Dividido em momento decisivo, bolsonarismo coloca em risco o discurso que mais fustiga o PT
O bolsonarismo está em estágio de desagregação. Embora seja inegável sua força eleitoral, há uma crise que tende a definir o futuro do grupo. De um lado, pelo menos três dos quatro filhos do ex-presidente Jair Bolsonaro. De outro, o grupo político que o sustentou em partido de centro-direita. E, em meio ao momento conturbado, sem coordenação, os aliados do ex-presidente ofereceram a oportunidade de que Lula contraponha o discurso que mais tem fustigado o PT ao longo dos últimos 20 anos: o da corrupção e da impunidade.
Ao defender a aprovação da PEC da Blindagem em reação ao STF, o bolsonarismo, alinhado ao Centrão, garantiu, na prática, a volta aos tempos daquela impunidade parlamentar que marcou os primeiros anos pós-Constituição de 1988. Tratava-se de uma pauta suprapartidária, que interessa esquerda e direita, e que cuja aprovação já se gesta desde 2021, quando Arthur Lira era o presidente da Câmara. Diante da pressão da opinião pública, faltava o apoio público decisivo de uma das correntes que polarizam o Brasil para que avance pauta tão impopular. Em guerra com o Judiciário, o bolsonarismo aceitou a tarefa inglória.

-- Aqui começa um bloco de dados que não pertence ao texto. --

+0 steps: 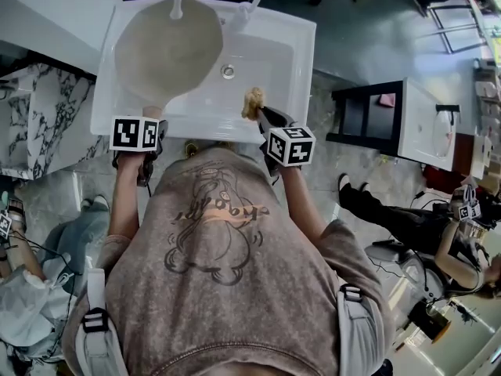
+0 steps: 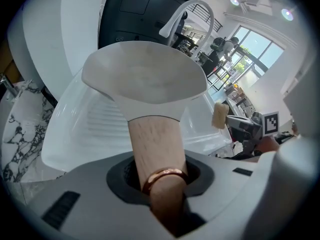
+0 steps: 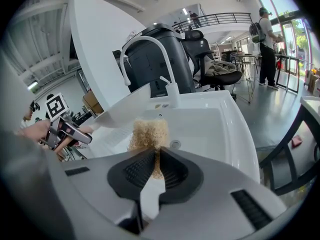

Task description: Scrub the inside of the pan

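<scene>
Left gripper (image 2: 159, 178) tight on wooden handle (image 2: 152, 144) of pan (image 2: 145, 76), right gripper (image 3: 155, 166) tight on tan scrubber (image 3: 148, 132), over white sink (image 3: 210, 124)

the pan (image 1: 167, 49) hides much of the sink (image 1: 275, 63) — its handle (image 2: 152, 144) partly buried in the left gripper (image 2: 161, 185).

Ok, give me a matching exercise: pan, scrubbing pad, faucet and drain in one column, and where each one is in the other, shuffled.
Things:
1 pan
2 scrubbing pad
3 faucet
4 drain

Places:
A in the floor of the sink
B clamped in the right tongs
C arching over the sink's far rim
D above the sink, its wooden handle gripped by the left tongs

Pairs: 1-D, 2-B, 3-C, 4-A
</scene>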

É inegável que, com o mensalão e, posteriormente, com os escândalos revelados pela operação Lava Jato, o PT passou a sofrer muito no debate do combate à corrupção. A anulação de processos da operação contra petistas e empresários aliados promovida pelo STF reforçou ainda mais essa pecha. Veio agora o bolsonarismo a tentar equilibrar a balança ao embalar a aprovação de um texto que, na prática, pode impedir as investigações, condenações e prisões de parlamentares exatamente no momento em que o orçamento secreto começa a ser desvendado.
A mãozinha a Lula vem no momento em que o grupo que controla a direita decide seu futuro. De um lado, Eduardo Bolsonaro e os irmãos Carlos e Jair Renan, além do influenciador Paulo Figueiredo, do ex-secretário Fábio Wajngarten em, em certa medida, Silas Malafaia, não escondem mais a predileção pela possibilidade de que um membro da família seja considerado como candidato a presidente, sendo Eduardo o mais cotado. De outro, figuras que sustentaram politicamente o bolsonarismo dentro de partidos do Centrão querem outro rumo, com acenos cada vez mais explícitos a Tarcísio de Freitas.

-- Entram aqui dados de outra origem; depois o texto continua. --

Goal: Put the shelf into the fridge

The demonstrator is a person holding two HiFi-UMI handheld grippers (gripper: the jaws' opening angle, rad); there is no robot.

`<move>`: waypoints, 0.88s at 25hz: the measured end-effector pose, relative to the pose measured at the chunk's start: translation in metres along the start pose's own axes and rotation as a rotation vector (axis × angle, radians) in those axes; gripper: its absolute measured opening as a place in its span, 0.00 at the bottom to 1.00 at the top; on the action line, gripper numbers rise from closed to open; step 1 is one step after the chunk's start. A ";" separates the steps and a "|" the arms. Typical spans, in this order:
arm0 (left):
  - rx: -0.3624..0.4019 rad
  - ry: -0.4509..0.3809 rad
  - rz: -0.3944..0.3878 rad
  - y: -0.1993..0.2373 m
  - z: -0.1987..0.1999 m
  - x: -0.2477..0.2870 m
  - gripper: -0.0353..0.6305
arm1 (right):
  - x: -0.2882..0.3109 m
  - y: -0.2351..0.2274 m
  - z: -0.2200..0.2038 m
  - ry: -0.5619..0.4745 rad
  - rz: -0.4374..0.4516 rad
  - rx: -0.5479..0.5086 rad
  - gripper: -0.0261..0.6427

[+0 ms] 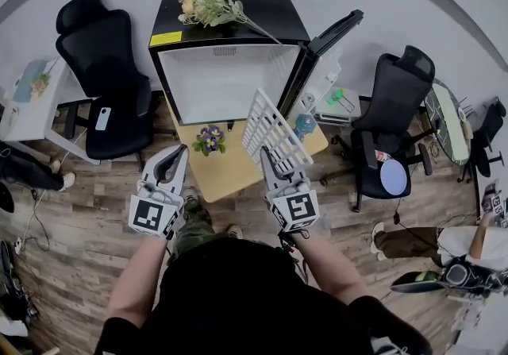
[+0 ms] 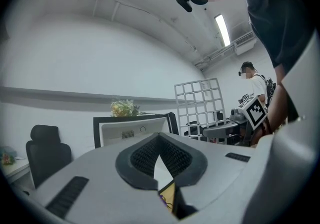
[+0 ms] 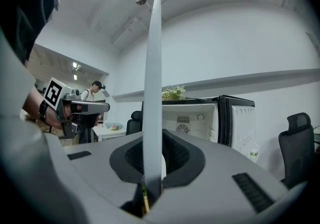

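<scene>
Head view, centre: the right gripper (image 1: 275,157) was clenched on the lower edge of a white wire-grid shelf (image 1: 269,125), which stood tilted in the air above a pale wooden table (image 1: 234,175), just in front of the open black mini fridge with a white interior (image 1: 226,79) and not yet inside it. The shelf's gripped edge was hidden behind the jaws. In the right gripper view the shelf appeared edge-on as a single white strip rising between the pads, so its grid could not be made out there. The black fridge door (image 1: 333,34), swung open toward the upper right, was partly covered by the shelf. The fridge interior was washed out; no rails or ledges could be discerned. The left gripper (image 1: 175,156), at centre left, was closed with its pad tips meeting and nothing between them. A bunch of pale flowers (image 1: 209,1) lay on the fridge top; a small pot of purple flowers (image 1: 209,139) stood on the table.
</scene>
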State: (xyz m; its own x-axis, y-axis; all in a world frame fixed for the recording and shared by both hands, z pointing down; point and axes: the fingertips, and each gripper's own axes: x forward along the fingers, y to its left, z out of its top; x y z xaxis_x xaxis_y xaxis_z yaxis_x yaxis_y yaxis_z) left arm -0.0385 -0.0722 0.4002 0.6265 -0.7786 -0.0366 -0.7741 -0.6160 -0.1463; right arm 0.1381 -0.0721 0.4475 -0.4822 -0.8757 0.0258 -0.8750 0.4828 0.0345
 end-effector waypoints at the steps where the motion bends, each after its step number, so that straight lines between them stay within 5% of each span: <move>1: 0.001 0.001 -0.005 0.000 0.000 0.002 0.08 | 0.002 0.000 0.000 0.000 -0.001 0.005 0.10; 22: -0.024 0.010 -0.046 0.036 -0.015 0.029 0.08 | 0.047 -0.006 0.001 -0.018 -0.035 0.088 0.10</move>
State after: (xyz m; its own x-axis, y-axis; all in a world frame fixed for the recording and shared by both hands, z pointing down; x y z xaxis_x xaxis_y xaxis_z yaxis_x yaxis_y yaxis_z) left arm -0.0494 -0.1192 0.4087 0.6607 -0.7503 -0.0205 -0.7464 -0.6539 -0.1236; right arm 0.1204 -0.1160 0.4473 -0.4513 -0.8923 0.0081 -0.8913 0.4503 -0.0530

A ponto de, como disse a colunista Bela Megale, em O Globo, Eduardo cogitar até mesmo lançar sua candidatura por outra legenda para concorrer com o governador (se não ficar inelegível). Alguns poderiam dizer que bastaria que o pai, Jair Bolsonaro, o desautorizasse. Mas proibido de falar, preso em domiciliar e às vésperas de julgamento, parece ficar claro que o patriarca não controla mais o filho. As mensagens que se tornaram públicas expuseram também esse desafio interno. E se Bolsonaro não pode vir publicamente endossar um candidato, ainda que mande uma carta ou coisa do tipo, estaria aberto o caminho para que um membro da família encontre uma via alternativa para concorrer na marra.

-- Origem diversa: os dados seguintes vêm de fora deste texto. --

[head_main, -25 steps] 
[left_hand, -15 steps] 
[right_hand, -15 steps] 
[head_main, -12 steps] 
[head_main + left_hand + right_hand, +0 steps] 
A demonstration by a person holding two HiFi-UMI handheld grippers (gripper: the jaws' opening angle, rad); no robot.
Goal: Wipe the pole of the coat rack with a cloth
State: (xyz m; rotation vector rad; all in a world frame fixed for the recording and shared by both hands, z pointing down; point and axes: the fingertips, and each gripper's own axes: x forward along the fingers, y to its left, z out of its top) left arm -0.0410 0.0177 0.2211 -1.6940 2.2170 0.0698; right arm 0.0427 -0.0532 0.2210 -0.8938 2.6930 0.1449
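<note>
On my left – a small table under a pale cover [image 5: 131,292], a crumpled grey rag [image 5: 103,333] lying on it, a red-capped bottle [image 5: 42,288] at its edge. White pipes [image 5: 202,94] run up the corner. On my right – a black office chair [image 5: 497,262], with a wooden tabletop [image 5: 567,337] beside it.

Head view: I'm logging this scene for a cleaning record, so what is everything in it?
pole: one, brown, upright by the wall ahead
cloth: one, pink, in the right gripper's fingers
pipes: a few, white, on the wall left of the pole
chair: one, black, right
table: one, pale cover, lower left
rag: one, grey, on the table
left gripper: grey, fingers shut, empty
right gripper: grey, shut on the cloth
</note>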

No caso de Eduardo, maior desafio seria o fato de que não pode hoje pisar no Brasil sem risco de prisão. Ou o fato de estar à beira de uma cassação de mandato. Até nisso a PEC da Blindagem, gestada por integrantes do Centrão e encampada pelos bolsonaristas como vingança ao STF pode ajudá-lo, ao dificultar uma condenação e prisão, o que abriria caminho para que ele voltasse ao Brasil. Seria mais um sonho para Lula que, evidentemente, preferia enfrentar o rejeitado sobrenome Bolsonaro, ainda mais diante de todo o desgaste com a campanha americana promovida por Eduardo.